Skepticism (from Greek: to reflect, or to look about) held that perception through the human senses can only be subjective, determined through personal experience, therefore it cannot mirror reality. Consequently what is true cannot be found in the physical realm. Arcesilaus, circa 250 BC, taking example from Protagoras’ concept of the relativity of knowledge, stated that certitude was impossible. We can only rely on probable knowledge.

Arcesilaus took over as head of Plato’s Academy in Athens, which had been founded in 387 BC. Plato’s academy is identified as Old Academy, which two hundred years. With Arcesilaus it was called Middle Academy, and when the philosopher Carneades took over it was called New Academy

The Epicureans

     Epicureanism is a school of thought founded by Epicurus (born 341 BC) who believed it was simple pleasures that made life worth living. To be at peace with oneself and the world one had to avoid public life and material wealth, and find enjoyment in the company of like-minded people who combined an uncomplicated lifestyle with the study of nature and philosophy. He agreed with the theories of the atomists, contending that atoms form combinations that do not last, like the atoms in a body or in plants. When the plant dies the atoms return to an original source where they have time to restructure themselves.

Epicurus opened a community in Athens where women and freed slaves were included, causing much speculation with the neighbors. Neither did the Catholic Church take kindly to the community. Mainly the popes reproached the Epicureans of not believing in a "Christian God". When Epicurus was thirty-seven he purchased the gardens that became as famous as Plato’s Academy and Aristotle’s Lyceum.

The Stoics

     The first Stoic was Zeno of Critium (born 300 BC) whose teacher was Crates the Cynic. The word stoic means the "Painted Porch", or Stoa Porecile, where Zeno would meet with his students. Zeno called his doctrine the Brotherhood of Man. If people can remain indifferent when they’re insulted or unjustly treated not only does the individual free himself of his chains. Society automatically becomes a better place to live in.

The Stoics saw the Logos as the revitalizing force that guides the universe. As all things developed from this source, it was also called Spermaticos Logos. They believed the cause of suffering is the rift between what we have and what we want. Unfortunately, when we get what we want we want something else. To keep feeling gratified we must go a step beyond only to find that there’s always something missing. They realized judgments come to us through emotions and that emotions are triggered by what we think is true. Since we’re governed by nature’s cycles and cannot change what life deals us, we may as well accept things as they come.

Epictetus, born in Athens, was captured around 100 AD and brought to Rome as a slave. Apparently his owner was so impressed with his unflappable calm he gave the man his freedom. Epictetus lived a life of abstinence and drew up an extensive list of ways man can be happy. He encouraged people to detach themselves from things they cannot change: man is no longer a slave to his emotions when he stops trying to make things happen his way.
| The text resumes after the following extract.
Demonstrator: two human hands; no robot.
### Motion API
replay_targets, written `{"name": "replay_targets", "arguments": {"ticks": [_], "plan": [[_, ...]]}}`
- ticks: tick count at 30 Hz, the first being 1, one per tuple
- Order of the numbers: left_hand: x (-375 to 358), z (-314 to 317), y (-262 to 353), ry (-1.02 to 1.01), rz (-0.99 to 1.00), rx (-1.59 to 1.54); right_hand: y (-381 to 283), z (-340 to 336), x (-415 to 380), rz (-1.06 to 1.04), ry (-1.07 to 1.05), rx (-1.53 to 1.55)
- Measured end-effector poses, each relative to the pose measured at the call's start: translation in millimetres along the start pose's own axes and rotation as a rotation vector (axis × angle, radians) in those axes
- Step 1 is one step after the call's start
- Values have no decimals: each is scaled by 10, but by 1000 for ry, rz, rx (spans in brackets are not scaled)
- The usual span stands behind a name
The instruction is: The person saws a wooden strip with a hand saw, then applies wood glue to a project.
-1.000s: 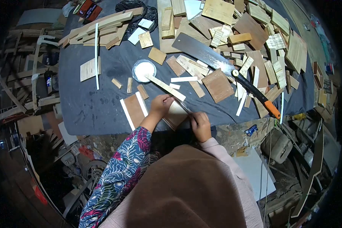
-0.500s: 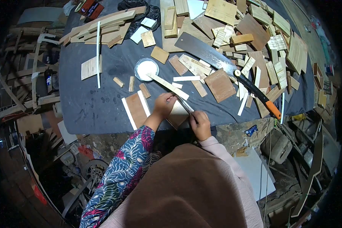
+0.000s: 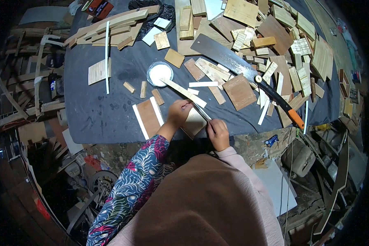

-Don’t ask for things to happen the way you want them to happen but accept what happens as it happens, and you will find contentment.

-We are not the ones to determine what our role is in life, where we’re born, who our parents are or how we will die, but we can decide how we want to act out our life.

-It takes as much talent to play the fool with grace as it does to perform as a judge.”

Alexandria
Aristotle tutored Alexander, son of King Philip II of Macedonia, and later returned to Athens where he opened a school in the Lyceum.

His habit of lecturing while walking around the Lyceum gave his school the name of Peripatetic (from peripatos: to walk around).